The danger is what it says about Hawaii: that this is a lawless place, a state where rules and
laws are made but cheerfully ignored, a community where law enforcement is ineffective or, worse, unmotivated, and where smuggling is so easily introduced and widely distributed. It is a place where the black market flourishes, visited by thousands, and where those who want
the law to be followed
be bullied in silence with insults such as “spoilsport” or “snowflake” or worse.

For at least the last two decades there have been annual discussions about the
effects of illegal fireworks on pets and people with breathing problems.

Attention should also be drawn to the effect that the explosions can have on veterans who suffer from post-traumatic stress disorder. Not everyone who has served in the fight has PTSD, and not everyone who has PTSD is affected by loud noises, but come on. The long night of flashes, explosions and mortar shells is a lot for many people to take and can be terrible for a person suffering from PTSD.

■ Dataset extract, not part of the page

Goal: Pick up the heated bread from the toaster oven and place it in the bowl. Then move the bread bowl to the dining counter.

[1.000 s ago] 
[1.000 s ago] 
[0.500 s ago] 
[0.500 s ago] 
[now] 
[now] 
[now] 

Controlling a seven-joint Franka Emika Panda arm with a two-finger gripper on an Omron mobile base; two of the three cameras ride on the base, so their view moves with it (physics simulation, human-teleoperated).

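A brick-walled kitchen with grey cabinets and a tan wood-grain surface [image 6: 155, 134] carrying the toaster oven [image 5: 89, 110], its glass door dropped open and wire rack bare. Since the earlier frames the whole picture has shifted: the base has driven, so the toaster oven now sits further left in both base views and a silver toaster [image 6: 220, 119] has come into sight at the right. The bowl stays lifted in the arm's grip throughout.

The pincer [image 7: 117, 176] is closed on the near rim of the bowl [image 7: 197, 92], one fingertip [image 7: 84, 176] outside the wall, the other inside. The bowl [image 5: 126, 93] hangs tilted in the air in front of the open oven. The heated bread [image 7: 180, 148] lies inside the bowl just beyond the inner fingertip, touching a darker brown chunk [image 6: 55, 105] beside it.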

The lawlessness and selfishness of buying and lighting illegal fireworks now extends to the following morning when piles of red fireworks are left in gutters and scattered like blood drops on streets. Does nobody find the mess anymore? Nobody shoots the driveway with a snake after the party is over? Isn’t that part
of tradition? Grumbling about those things sounds like a grumpy kupuna, but the grumpy kupuna caused their own mess because of pride and a sense of civic duty.

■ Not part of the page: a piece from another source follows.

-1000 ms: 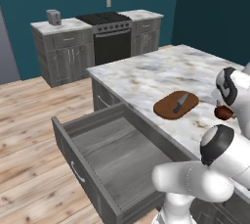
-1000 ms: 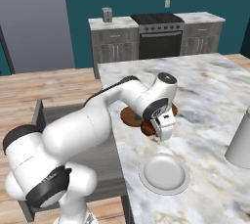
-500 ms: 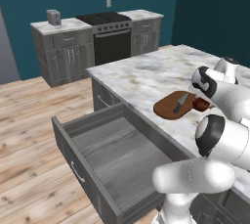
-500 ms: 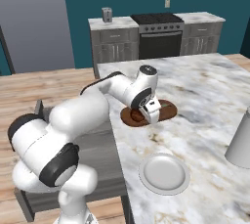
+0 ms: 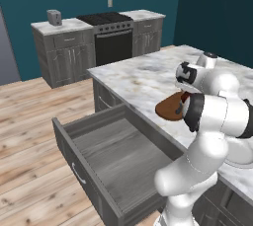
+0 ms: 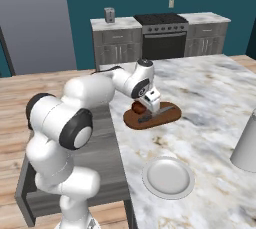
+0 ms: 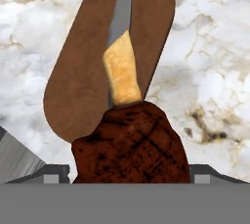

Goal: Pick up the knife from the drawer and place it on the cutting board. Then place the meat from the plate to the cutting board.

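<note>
Nearest us the drawer (image 5: 118, 161) stands pulled out. Near the bench's (image 6: 210, 98) drawer-side edge, our jaws stand wide over the cutting board (image 6: 165, 115), gripping nothing we can make out; the meat (image 7: 132, 145) sits at the board's end, the knife (image 7: 119, 56) lying along it.

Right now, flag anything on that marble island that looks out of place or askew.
Nothing spilled or damaged. The wide grey drawer stands pulled out and empty. On the reddish-brown oval cutting board, the dark red meat lump sits at one end, overlapping the butt of the knife.
</note>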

Yes, lighting New Year’s fireworks is a tradition in Hawaii, but the tradition was to hang a series of bangers on a branch of the mango tree or a broom on a ladder, not to put the entire island in a thundering war zone. change .

Or have we created a new tradition over the last 20 years so that ignoring laws and recklessly leaving New Year has become who we are in the heart?

Hawaii has a large number of laws that are routinely and openly ignored, from the distribution of “monster” houses that go far beyond building codes to illegal vacation rentals, from mobile use while driving to the ease and impunity with which thieves invade homes in broad daylight knowing that their chances of getting caught are small at best. So many examples, and it starts every year with a huge, island-wide ritual of blowing up illegal explosives with few worries to get caught, as if instead of warding off evil spirits, the display is confirmation that Hawaii is the kind of place is where you can get away a lot.